Gemilerin karadan Haliç’e indirilmesi
II. Mehmed, donanmanın karadan yürütülüp Haliç‘e indirilebileceğni belirtti.
Birçok vezir ve paşa bu duruma tepki gösterdi. Sultan görüşlere tepki göstererek:
“Biz Peygamber müjdesini gerçekleştirmeye geldik. Biz Sultan Murad Han oğlu Mehmed Han’ız. Allah’ın izni ve yardımı ile imkânsızı mümkün yaparız. Davranın, amele bulun, usta bulun! Dolmabahçe‘den Beyoğlu sırtlarına doğru geniş bir yol açın. Yol boyunca kızakları döşeyin. Cenevizliler‘den yağ alıp kızakları yağlayın. Amma çok gizli tutun. Bizans bu durumu fark etmemeli” dedi.
Geçenlerde bir yerde böyle bir yazı okudum. İstanbul’un alınması sırasında gemiler karadan yürütüldü mü?
Yürütüldü tabi…
Neler çıkartıyorlar. İyide gemilerin karadan yürütüldüğünü sadece Osmanlı yazarları, tarihçileri, savaşçıları orada bulunanlar o dönemi yaşayanlar dememişlerki…
O dönem Bizans’lı yazarlar, tarihçiler, bilim adamları, komutanlarda yazmışlar.
Ben Fatih Sultan Mehmet’le ilgili sanıyorum ciltlerle yazı okumuşumdur.
Topkapı Şifresi o kadar uzun araştırmalar sonucu yazılmış bir kitaptır ki.
Tabiki Fatih Sultan Mehmet’i de yeterince araştırmam gerekiyordu. Öylede yapmıştım.
Yurt dışında bir çok yazarın kitaplarında da;
İstanbul’un alınışının anlatıları var.
O zamanki tarihçiler, gemilerin karadan nasıl indirildiğini hayretler içiresinde kalame almışlar. Buna da bir türlü akıl erdirememişler. Türklerin yaptığı o kadar çok şeye akıl erdirilemezki…
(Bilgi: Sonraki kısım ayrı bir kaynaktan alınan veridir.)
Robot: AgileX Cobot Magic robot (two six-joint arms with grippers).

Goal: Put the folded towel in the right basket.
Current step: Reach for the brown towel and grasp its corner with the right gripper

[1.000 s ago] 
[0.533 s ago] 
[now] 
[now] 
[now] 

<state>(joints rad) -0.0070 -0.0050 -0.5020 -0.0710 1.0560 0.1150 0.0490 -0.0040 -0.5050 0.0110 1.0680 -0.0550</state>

Gemiler karada nasıl yürümüşlerdir.
Nasıl yürüdüklerini görmüşler mi o zamanlar görmüşler.
O gemiler karadan yürütülmüş olmasaymış, olabilirmiymiş, sihirli olarak uçurulmadıkları takdirde denize inebilirlermiymiş! İnemezlermiş.
O zaman nedir bu kıskançlık. Hala sorular?
Fatihin gemileri karadan yürütüldü mü?
Yürütüldü.
II. Mehmed, donanmanın karadan yürütülüp Haliç‘e indirilebileceğini belirtti.
Birçok vezir ve paşa bu duruma tepki gösterdi. Sultan görüşlere tepki göstererek:
“Biz Peygamber müjdesini gerçekleştirmeye geldik. Biz Sultan Murad Han oğlu Mehmed Han’ız. Allah’ın izni ve yardımı ile imkânsızı mümkün yaparız. Davranın, amele bulun, usta bulun! Dolmabahçe‘den Beyoğlu sırtlarına doğru geniş bir yol açın. Yol boyunca kızakları döşeyin. Cenevizliler‘den yağ alıp kızakları yağlayın. Amma çok gizli tutun. Bizans bu durumu fark etmemeli” dedi.
Bunun üzerine 67 (veya 72) parçalık donanmanın Haliç’e indirilmesi kararlaştırıldı.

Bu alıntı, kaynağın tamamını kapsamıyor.